My grandfather refused categorically to answer any questions about the tale, but I suspected that some of the more vivid details could not have been painted by anyone but the traveller, and I concluded that they were one and the same. Two years ago, despite the prayers and the snake-oil, my worst fears concerning the old man’s worsening forgetfulness were confirmed: he had Alzheimer’s disease. Slowly at first - he would lose punch lines - then more and more rapidly his absent-minded ways grew beyond a joke and he became a liability to himself. I took him to hospital where he was confined to a geriatric ward and treated like an infant. He was unable to feed himself. He was snotty-nosed and diapered. And, finally, he did not know me. So I decided that this year I would be able at last to give him something as precious as that story he had told me long, long ago.

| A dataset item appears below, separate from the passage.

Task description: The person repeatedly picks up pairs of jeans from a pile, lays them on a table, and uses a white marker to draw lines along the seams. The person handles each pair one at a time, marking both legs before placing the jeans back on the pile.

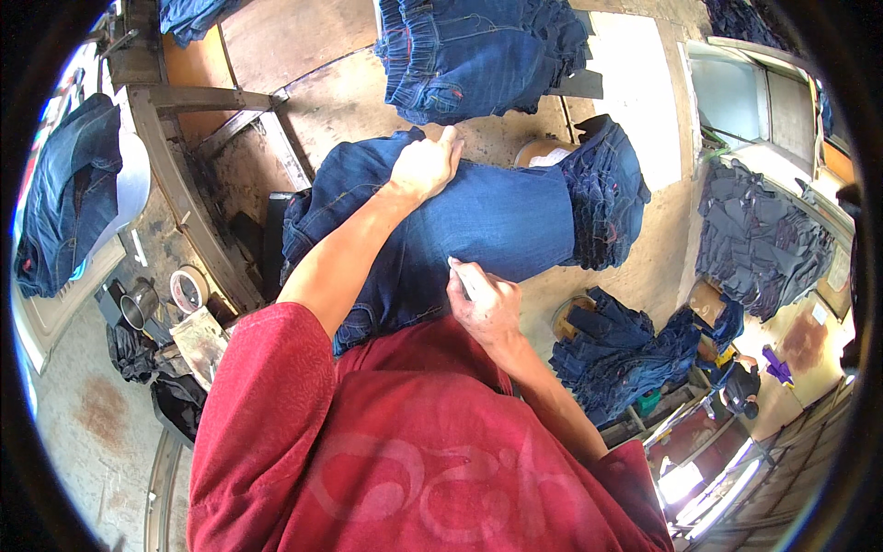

Under the pretext of having him home for the holidays I bundled him up on winter solstice and drove him to the Green Man. It is called something else now, and though the inside has been gutted and modernised in brass and plastic Tudor, the ale is still good. I bought pints. Grandfather wet himself before he was a gill into it and I spread my duffle-coat over his lap. I looked at that old man, betrayed by fate. I searched for words. As they choked past the lump in my throat they hurt more than I can say. I pressed my face to his and, as the tears spilled down our cheeks, he gave to me yet another present, that which I envied most. I whispered, with an elegance I knew could only be his gift:

“Underneath, or inside, or somewhere, there is an element harder to express than to see; it evokes images of love-in-the-mist, tears in the dark, anguish and the pain of uncertainty. Yet how much more difficult it is to capture that simple feeling of happiness that you bring. The world without it is expressed in the lines of myriad tragedies, but I am unable to look upon the face, the face of simple joy and say thank-you. Thank you nonetheless. For the delightful interaction that we share; the understanding; the moments of demented laughter; the endless patience; the endless passion; the giggle through clenched teeth when I screw up; perseverance when I give up, so that the thin, needling voice of despair is thwarted and shamed by the singing of your song. It is that song, that laughter, that lust for life which breathes felicity into this unworthy man.”